» **DIRECTIONS FOR THIS TASK**
Please repeat the data below exactly, with the pictures removed.

» **DATASET EXCERPT**
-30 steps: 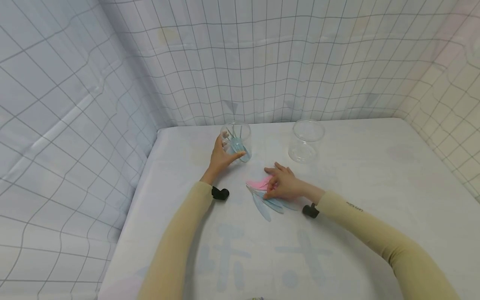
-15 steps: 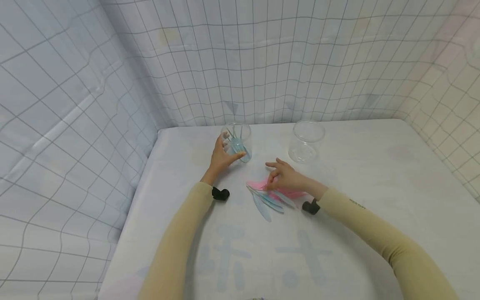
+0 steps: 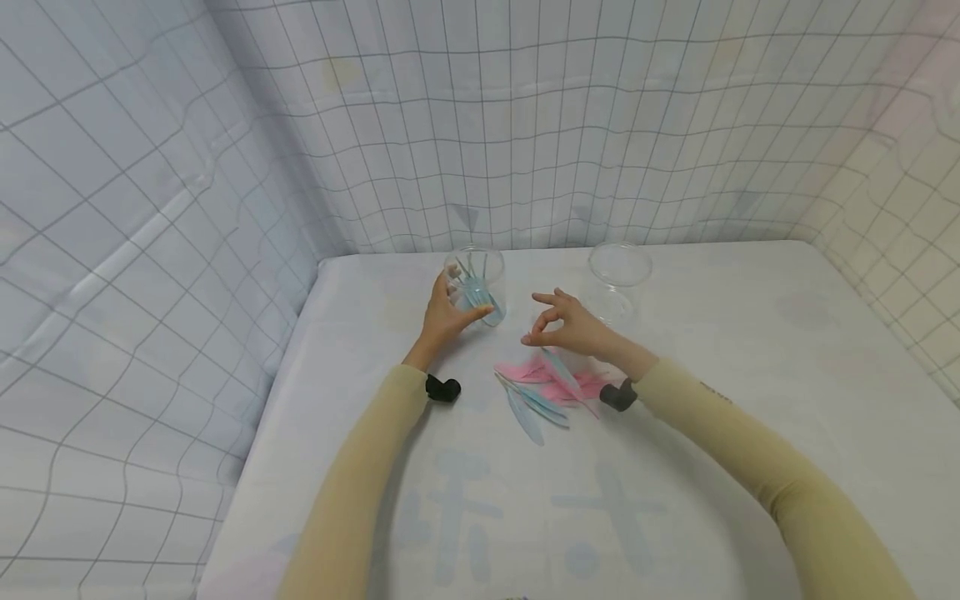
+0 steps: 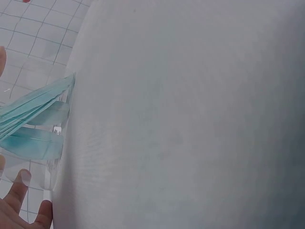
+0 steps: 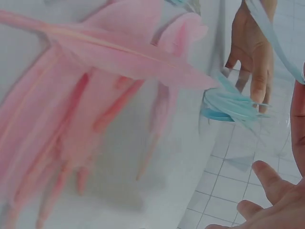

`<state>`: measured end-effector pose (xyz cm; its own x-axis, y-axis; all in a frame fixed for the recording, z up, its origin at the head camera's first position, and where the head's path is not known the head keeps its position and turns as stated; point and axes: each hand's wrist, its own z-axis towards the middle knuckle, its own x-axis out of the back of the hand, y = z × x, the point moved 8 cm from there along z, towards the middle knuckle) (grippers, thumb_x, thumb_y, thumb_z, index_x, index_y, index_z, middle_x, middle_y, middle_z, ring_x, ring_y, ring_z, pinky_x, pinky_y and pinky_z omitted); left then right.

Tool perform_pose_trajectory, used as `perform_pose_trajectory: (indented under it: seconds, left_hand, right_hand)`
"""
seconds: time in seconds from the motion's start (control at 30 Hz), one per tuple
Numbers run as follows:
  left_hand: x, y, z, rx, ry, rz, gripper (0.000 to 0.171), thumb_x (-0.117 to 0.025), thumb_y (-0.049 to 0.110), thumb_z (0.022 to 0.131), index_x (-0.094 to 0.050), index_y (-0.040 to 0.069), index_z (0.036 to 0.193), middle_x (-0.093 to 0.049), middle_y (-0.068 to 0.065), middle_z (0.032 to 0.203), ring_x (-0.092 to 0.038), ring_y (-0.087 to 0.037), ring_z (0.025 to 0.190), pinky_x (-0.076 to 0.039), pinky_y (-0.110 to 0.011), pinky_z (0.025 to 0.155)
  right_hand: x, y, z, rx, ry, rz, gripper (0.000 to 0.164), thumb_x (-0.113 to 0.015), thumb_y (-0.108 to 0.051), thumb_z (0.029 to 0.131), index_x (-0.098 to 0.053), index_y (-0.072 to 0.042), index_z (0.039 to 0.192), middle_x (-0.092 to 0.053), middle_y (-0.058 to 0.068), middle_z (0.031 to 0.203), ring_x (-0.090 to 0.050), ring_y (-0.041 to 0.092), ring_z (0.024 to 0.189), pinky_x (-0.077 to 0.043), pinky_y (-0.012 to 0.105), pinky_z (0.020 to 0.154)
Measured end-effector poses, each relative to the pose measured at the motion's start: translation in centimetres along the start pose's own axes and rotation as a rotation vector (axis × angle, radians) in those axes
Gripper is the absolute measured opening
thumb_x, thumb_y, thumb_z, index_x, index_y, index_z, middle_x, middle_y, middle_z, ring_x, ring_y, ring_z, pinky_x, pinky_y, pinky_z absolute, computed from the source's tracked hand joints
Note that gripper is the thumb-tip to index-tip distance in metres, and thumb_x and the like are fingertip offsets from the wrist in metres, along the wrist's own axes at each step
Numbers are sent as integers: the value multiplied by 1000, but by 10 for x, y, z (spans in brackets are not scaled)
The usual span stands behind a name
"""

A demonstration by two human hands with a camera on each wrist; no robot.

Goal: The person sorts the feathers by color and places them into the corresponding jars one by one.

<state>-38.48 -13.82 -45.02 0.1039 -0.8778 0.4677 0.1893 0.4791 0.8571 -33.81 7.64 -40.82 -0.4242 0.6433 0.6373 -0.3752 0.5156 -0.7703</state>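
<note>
My left hand grips a clear plastic jar with its thumb and fingers spread around it. Inside lean several blue feathers, quills up in the head view. Nearer the middle, my right hand pinches a single pale blue feather between thumb and index finger, other fingers stretched out; the feather trails below it. Beneath lies a loose pile of pink feathers, which fills much of the right wrist view. Several more blue feathers fan out on the table in front of them.
A second clear jar stands at the back right, behind my right hand, with no feathers visible in it. White grid-patterned fabric walls the table at the back and sides.
My right hand has risen from the pile and moved slightly away from me, lifting a pale blue feather and uncovering more pink feathers. The left hand stays on its jar.
</note>
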Motion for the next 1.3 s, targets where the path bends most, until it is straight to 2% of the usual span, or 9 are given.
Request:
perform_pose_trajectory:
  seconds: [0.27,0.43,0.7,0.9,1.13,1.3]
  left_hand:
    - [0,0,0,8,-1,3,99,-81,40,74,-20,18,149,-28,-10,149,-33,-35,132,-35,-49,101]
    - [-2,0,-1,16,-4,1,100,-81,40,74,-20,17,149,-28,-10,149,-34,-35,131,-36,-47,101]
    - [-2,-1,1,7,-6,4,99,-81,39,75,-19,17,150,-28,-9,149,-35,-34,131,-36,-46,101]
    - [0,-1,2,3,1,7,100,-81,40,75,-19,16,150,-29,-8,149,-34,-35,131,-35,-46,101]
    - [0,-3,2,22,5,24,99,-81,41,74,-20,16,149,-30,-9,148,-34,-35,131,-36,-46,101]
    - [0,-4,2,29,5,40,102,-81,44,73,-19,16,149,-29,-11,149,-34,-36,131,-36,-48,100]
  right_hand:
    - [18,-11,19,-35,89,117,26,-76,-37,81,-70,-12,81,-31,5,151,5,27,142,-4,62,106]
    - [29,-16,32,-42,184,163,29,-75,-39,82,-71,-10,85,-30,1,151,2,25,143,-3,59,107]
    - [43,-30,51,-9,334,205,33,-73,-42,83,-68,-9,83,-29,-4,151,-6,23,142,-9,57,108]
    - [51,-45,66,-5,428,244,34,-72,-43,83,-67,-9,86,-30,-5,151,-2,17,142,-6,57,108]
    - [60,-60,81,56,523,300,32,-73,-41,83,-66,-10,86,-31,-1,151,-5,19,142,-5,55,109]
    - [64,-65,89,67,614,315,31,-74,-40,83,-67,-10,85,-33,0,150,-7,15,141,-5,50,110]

» **EXERCISE RESPONSE**
-30 steps: 
-15 steps: 
+0 steps: 
+0 steps: 
+0 steps: 

`<state>`: measured end-effector pose (xyz cm; its own x-axis, y-axis; all in a frame fixed for the recording, z up, its origin at the head camera's first position, and where the head's path is not known the head keeps its position and turns as stated; point and axes: each hand's wrist, its own z-axis towards the middle knuckle, its own x-axis out of the back of the hand, y = z × x, the point moved 8 cm from there along z, towards the middle knuckle) (grippers, thumb_x, thumb_y, thumb_z, index_x, index_y, index_z, middle_x, middle_y, middle_z, ring_x, ring_y, ring_z, pinky_x, pinky_y and pinky_z omitted); left then right.

Tool perform_pose_trajectory, used as `perform_pose_trajectory: (indented under it: seconds, left_hand, right_hand)`
"""
seconds: time in seconds from the motion's start (control at 30 Hz), one per tuple
Numbers run as follows:
  left_hand: x, y, z, rx, ry, rz, gripper (0.000 to 0.171), thumb_x (-0.117 to 0.025), thumb_y (-0.049 to 0.110), thumb_z (0.022 to 0.131), index_x (-0.094 to 0.050), index_y (-0.040 to 0.069), index_z (0.036 to 0.193), middle_x (-0.093 to 0.049), middle_y (-0.068 to 0.065), middle_z (0.032 to 0.203), ring_x (-0.092 to 0.038), ring_y (-0.087 to 0.037), ring_z (0.025 to 0.190), pinky_x (-0.076 to 0.039), pinky_y (-0.110 to 0.011), pinky_z (0.025 to 0.155)
  right_hand: x, y, z, rx, ry, rz, gripper (0.000 to 0.164), thumb_x (-0.113 to 0.015), thumb_y (-0.108 to 0.051), thumb_z (0.029 to 0.131), index_x (-0.098 to 0.053), index_y (-0.072 to 0.042), index_z (0.039 to 0.192), middle_x (-0.092 to 0.053), middle_y (-0.058 to 0.068), middle_z (0.031 to 0.203), ring_x (-0.090 to 0.050), ring_y (-0.041 to 0.092), ring_z (0.024 to 0.189), pinky_x (-0.077 to 0.043), pinky_y (-0.012 to 0.105), pinky_z (0.020 to 0.154)
Measured end-effector poses, each relative to the pose measured at the motion's start: translation in centimetres along the start pose's own axes and rotation as a rotation vector (axis × angle, radians) in those axes
Gripper is the absolute measured opening
thumb_x, thumb_y, thumb_z, index_x, index_y, index_z, middle_x, middle_y, middle_z, ring_x, ring_y, ring_z, pinky_x, pinky_y, pinky_z absolute, computed from the source's tracked hand joints
Note that gripper is the thumb-tip to index-tip distance in metres, and thumb_x and the like are fingertip offsets from the wrist in metres, along the wrist's own axes at each step
Numbers are sent as integers: the value multiplied by 1000, but by 10 for x, y, z (spans in brackets are not scaled)
The usual span stands behind a name
"""

A demonstration by two human hands with a camera on each wrist; no robot.

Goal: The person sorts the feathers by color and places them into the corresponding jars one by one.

<state>-38.48 -13.82 -45.02 0.1039 -0.8778 0.4677 0.1893 0.4791 0.8571 -33.81 7.64 -40.82 -0.4242 0.6433 0.6373 -0.3752 0.5156 -0.7703</state>
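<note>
My left hand grips a clear plastic jar with its thumb and fingers spread around it. Inside lean several blue feathers, quills up in the head view. Nearer the middle, my right hand pinches a single pale blue feather between thumb and index finger, other fingers stretched out; the feather trails below it. Beneath lies a loose pile of pink feathers, which fills much of the right wrist view. Several more blue feathers fan out on the table in front of them.
A second clear jar stands at the back right, behind my right hand, with no feathers visible in it. White grid-patterned fabric walls the table at the back and sides.
My right hand has risen from the pile and moved slightly away from me, lifting a pale blue feather and uncovering more pink feathers. The left hand stays on its jar.
</note>
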Motion for the next 1.3 s, targets where the path bends most, until it is straight to 2% of the usual span, or 9 are given.
Request:
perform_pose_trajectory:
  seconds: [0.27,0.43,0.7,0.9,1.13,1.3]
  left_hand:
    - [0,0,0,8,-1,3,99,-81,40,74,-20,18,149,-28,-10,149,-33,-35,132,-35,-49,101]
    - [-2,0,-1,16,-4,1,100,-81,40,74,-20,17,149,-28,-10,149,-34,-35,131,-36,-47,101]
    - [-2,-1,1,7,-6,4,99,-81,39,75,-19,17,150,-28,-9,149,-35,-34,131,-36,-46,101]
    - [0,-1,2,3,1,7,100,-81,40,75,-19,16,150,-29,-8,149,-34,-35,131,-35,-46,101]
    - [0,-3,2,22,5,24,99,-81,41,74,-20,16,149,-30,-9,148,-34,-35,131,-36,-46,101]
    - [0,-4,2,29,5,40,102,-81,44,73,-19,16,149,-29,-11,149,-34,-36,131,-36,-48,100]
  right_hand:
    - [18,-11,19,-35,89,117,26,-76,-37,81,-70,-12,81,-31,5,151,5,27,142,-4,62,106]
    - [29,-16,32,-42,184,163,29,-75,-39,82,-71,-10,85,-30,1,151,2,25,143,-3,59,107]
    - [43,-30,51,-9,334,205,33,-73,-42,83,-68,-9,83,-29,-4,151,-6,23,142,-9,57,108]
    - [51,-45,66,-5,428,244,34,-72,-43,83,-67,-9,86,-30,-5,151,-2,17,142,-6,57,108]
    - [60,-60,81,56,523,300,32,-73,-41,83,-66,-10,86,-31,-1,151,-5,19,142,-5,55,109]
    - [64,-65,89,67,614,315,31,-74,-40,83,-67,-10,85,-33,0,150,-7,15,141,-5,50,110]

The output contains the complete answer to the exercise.